JS Library Vulnerability Scanner
Find outdated JavaScript libraries with known CVEs on any public website. Detects 18 libraries (jQuery, Lodash, AngularJS, Next.js, Axios, …) against a curated CVE database — same engine as the /report section.
Detects jQuery, Lodash, AngularJS, Next.js, Axios and 14 more libraries. Matches versions against a curated CVE database.
How to Use the JS Library Scanner
- Paste the URL of the page you want to scan (e.g., https://example.com).
- Click "Scan JS Libraries". The server fetches the page, extracts every <script src>, downloads each script (up to 30, capped at 10 MB total), and fingerprints the library + version.
- Detected libraries appear with their version. Libraries with known CVEs are flagged in red.
- The CVE table lists every finding grouped by severity, with direct links to NVD for full details and the version that fixes the issue.

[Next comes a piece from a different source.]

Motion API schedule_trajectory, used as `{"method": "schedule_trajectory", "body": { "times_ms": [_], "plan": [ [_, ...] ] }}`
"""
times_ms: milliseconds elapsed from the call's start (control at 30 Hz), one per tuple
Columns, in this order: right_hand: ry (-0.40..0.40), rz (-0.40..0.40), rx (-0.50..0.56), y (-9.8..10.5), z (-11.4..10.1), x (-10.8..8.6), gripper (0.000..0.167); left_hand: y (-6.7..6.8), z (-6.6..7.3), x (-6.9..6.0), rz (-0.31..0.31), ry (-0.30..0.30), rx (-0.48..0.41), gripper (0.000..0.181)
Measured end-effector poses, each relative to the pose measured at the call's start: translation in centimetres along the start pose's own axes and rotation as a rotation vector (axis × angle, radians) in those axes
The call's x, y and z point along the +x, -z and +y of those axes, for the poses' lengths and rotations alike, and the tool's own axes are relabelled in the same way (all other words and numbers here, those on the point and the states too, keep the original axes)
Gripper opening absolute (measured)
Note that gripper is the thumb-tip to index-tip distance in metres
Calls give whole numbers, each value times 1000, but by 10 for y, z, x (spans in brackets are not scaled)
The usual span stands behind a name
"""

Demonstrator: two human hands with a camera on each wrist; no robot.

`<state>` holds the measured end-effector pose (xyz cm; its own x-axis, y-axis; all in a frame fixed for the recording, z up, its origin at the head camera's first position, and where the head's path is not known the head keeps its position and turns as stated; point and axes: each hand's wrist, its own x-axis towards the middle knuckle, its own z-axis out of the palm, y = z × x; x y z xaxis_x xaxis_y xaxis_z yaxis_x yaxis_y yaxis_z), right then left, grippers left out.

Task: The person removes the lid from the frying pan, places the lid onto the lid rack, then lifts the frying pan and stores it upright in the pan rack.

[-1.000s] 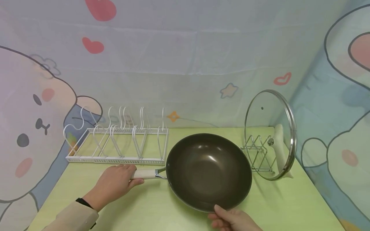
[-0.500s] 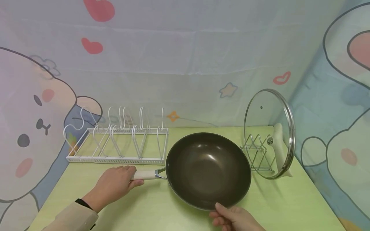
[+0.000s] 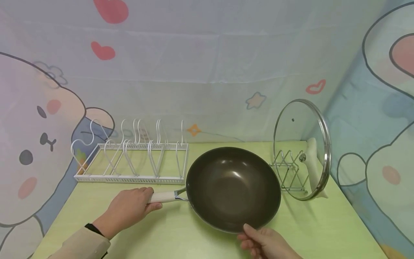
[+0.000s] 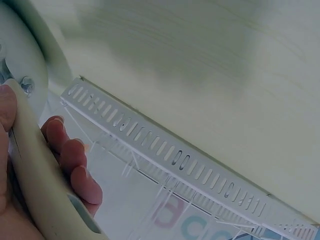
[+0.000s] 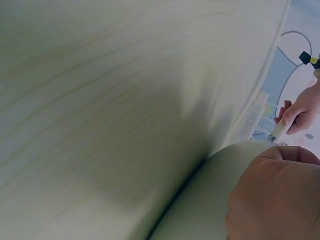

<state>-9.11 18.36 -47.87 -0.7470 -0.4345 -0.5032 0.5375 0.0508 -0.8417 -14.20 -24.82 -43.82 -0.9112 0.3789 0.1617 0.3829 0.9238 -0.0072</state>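
A dark brown wok (image 3: 233,190) with a pale outside faces up in the middle of the head view. My left hand (image 3: 129,208) grips its cream handle (image 3: 163,196); in the left wrist view the fingers (image 4: 75,155) curl round that handle (image 4: 40,170). At the near rim my right hand (image 3: 266,241) pinches the wok, thumb on top, other fingers beneath. From the right wrist view, the hand (image 5: 277,195) sits on the wok's pale outer wall (image 5: 220,185). Whether the wok's base touches the table cannot be told.
Behind my left hand stands a white wire rack (image 3: 129,179) with upright dividers. A glass lid (image 3: 297,144) with a steel rim stands upright in a small metal rack (image 3: 289,176) at the right. A cartoon-printed cloth (image 3: 207,72) encloses the green table (image 3: 181,233).
The wok's near rim and my right hand have risen slightly in the head view, the hand also shifting a little right. My left hand keeps its grip, almost unmoved.
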Motion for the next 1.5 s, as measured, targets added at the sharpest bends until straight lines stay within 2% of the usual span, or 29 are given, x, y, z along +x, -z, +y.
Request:
{"method": "schedule_trajectory", "body": {
  "times_ms": [200,533,867,1033,1500],
  "plan": [
    [12,29,-34,3,-2,0,48,1,3,-1,-23,13,-9,44],
    [16,41,-50,6,-5,2,49,2,6,-3,-11,0,0,44],
    [20,103,-50,13,-9,6,47,3,14,-4,-45,6,-19,44],
    [42,104,-52,15,-11,8,45,4,17,-4,-65,15,-29,43],
    [46,157,-56,20,-18,11,44,11,25,-3,-167,16,-162,37]
  ]
}}
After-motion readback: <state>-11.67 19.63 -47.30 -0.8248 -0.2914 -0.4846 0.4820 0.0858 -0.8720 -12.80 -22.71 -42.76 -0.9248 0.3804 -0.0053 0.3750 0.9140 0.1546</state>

- Click any CVE to open the NVD page — share the exact identifier with your team for remediation tickets.
How the Scanner Works
The scanner uses the same engine as our browser extension: a curated database of 18 popular JavaScript libraries with CVE-mapped version ranges. For each library, we know the exact versions affected by each CVE — not a simple 'below X' but true range matching (e.g., Next.js CVE-2025-29927 affects 13.0.0 <= v < 14.2.25 AND 15.0.0 <= v < 15.2.3 simultaneously, which naive scanners miss). Detection uses two strategies: URL regex and body regex. URL regex catches standard CDN-served builds (jquery-3.6.0.min.js, lodash-4.17.21.js). Body regex catches bundled or renamed scripts by looking for the library's version marker inside the minified code (/*! jQuery v3.6.0 */, moment.version = '2.29.4', DOMPurify.version = '3.0.9'). This hybrid approach handles ~95% of real-world deployments including CDN-hosted libraries, Webpack bundles, and Next.js chunks (__NEXT_DATA__ parsing). The CVE database is synced with the SecLens browser extension (open source). It covers the most-exploited JS CVEs of the past decade: jQuery XSS (CVE-2020-11022/11023), Lodash prototype pollution (CVE-2019-10744, CVE-2021-23337), AngularJS EOL (Dec 2021), Moment.js path traversal (CVE-2022-24785), Handlebars RCE (CVE-2019-20920, CVE-2021-23369), and the recent Next.js middleware auth bypass (CVE-2025-29927, CVSS 9.1 critical — affects 14.x and 15.x through March 2025).
Frequently Asked Questions
Four common reasons: (1) The library is bundled into a webpack chunk and its name/version markers were stripped by terser. This is invisible without the source map. (2) The library isn't in our 18-lib database (we prioritize the most-CVE-prone libs). (3) The page uses ES modules that our regex doesn't recognize yet. (4) The script is loaded dynamically after our single fetch completes. For SPAs, the Wayback miner + extension combo usually catches what this tool misses.
A detected CVE means the library version matches a known-vulnerable range. Exploitability depends on HOW your code uses the library. For example, jQuery's CVE-2020-11022 (XSS via </option>) is exploitable only if you pass user input directly to .html() with untrusted strings. The CVE description in the tool plus the NVD link tell you the attack surface. If you're on a shared CDN and can't update, apply input sanitization (DOMPurify) at the call sites.
No — our server fetches the page from the public internet. If you want to scan an internal app, install the SecLens browser extension: it runs entirely in your browser and can scan any site you're logged into, including authenticated routes, internal tools, and staging environments.
Modern SPAs tree-shake aggressively and bundle everything into a handful of opaque chunks. Lodash helpers often survive by name; React's runtime exposes window.React.version; Angular leaves ng-version attributes. But hundreds of smaller libraries get mangled beyond recognition. If you control the build, enable source maps in production (with a .htaccess restriction on .map files) — it makes library scanning dramatically more reliable.